Write out the data exactly from its first line onward, ending with the line in which "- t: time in" appears.

-- Source material --
▼▼▼

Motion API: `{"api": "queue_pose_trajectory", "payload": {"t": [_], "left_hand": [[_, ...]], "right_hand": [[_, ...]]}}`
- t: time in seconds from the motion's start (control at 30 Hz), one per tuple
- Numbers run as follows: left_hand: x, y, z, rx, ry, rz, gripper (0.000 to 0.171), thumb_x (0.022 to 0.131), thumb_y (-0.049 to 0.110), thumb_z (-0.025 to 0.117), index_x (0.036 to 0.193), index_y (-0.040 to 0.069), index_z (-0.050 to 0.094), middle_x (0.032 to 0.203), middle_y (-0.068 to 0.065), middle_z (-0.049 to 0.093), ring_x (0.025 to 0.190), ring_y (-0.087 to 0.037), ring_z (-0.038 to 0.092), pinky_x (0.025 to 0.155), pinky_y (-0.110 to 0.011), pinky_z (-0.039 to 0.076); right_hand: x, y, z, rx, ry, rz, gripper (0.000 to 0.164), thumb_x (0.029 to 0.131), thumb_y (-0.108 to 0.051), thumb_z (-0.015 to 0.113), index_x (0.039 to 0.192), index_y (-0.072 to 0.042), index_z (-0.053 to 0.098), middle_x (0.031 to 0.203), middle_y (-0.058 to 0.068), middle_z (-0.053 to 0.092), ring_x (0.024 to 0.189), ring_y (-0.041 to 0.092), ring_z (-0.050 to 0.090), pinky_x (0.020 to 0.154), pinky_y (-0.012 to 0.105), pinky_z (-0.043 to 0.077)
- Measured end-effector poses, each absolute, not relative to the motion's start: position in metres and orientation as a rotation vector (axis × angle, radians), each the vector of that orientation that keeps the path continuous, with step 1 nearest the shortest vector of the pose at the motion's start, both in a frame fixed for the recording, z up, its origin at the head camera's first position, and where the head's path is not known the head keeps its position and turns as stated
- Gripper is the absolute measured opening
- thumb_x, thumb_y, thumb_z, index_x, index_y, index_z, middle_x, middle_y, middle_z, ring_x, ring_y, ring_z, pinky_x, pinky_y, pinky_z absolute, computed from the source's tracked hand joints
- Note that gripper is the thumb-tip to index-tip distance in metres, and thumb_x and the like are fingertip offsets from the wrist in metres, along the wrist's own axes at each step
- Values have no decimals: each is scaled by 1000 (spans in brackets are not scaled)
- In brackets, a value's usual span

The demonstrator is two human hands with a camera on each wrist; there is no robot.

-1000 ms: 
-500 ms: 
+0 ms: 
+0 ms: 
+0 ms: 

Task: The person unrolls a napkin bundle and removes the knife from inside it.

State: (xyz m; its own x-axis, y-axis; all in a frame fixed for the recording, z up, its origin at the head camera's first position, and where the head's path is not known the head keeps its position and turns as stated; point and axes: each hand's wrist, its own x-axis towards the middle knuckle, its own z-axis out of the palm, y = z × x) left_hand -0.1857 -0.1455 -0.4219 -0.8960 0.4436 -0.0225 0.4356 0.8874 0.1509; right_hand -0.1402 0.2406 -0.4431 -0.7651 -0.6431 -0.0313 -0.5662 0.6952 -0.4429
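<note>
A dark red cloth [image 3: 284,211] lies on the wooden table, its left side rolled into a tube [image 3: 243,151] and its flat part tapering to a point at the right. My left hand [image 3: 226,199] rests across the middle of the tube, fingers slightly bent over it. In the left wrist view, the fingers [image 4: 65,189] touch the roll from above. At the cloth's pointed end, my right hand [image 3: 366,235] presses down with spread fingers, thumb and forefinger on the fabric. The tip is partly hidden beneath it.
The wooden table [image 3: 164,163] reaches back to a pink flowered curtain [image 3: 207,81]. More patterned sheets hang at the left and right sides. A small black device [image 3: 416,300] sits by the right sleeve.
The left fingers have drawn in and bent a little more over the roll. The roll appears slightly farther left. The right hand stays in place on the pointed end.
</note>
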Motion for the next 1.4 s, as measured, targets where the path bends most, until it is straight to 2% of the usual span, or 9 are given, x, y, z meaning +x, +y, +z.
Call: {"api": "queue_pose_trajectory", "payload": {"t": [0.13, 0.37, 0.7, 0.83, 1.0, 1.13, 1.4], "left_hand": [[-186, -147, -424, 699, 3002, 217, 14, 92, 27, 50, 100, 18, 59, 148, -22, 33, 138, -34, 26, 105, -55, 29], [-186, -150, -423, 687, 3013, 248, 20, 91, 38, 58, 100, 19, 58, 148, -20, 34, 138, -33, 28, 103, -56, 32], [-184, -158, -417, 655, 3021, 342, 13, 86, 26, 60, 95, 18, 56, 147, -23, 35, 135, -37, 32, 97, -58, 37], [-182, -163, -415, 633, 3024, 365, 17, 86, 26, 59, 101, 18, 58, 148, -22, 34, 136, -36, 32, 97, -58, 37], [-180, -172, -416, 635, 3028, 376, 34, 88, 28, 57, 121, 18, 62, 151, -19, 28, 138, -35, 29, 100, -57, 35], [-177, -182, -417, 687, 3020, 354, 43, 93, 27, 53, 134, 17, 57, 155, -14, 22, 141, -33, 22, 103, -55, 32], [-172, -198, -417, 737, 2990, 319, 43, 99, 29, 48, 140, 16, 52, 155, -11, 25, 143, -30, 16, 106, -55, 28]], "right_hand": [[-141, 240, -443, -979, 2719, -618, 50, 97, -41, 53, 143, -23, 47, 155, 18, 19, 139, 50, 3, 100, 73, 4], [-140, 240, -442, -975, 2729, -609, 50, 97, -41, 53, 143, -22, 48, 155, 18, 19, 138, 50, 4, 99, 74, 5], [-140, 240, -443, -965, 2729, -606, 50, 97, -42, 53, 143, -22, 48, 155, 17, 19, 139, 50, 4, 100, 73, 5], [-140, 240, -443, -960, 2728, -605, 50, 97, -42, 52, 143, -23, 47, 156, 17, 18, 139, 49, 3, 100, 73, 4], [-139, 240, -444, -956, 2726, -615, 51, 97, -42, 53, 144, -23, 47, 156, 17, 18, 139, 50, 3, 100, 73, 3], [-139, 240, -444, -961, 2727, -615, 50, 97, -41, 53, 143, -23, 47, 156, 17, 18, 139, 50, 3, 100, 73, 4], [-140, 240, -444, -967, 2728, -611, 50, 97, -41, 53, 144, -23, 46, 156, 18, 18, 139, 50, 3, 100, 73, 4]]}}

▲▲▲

-- Answer below --
Motion API: `{"api": "queue_pose_trajectory", "payload": {"t": [_], "left_hand": [[_, ...]], "right_hand": [[_, ...]]}}`
- t: time in seconds from the motion's start (control at 30 Hz), one per tuple

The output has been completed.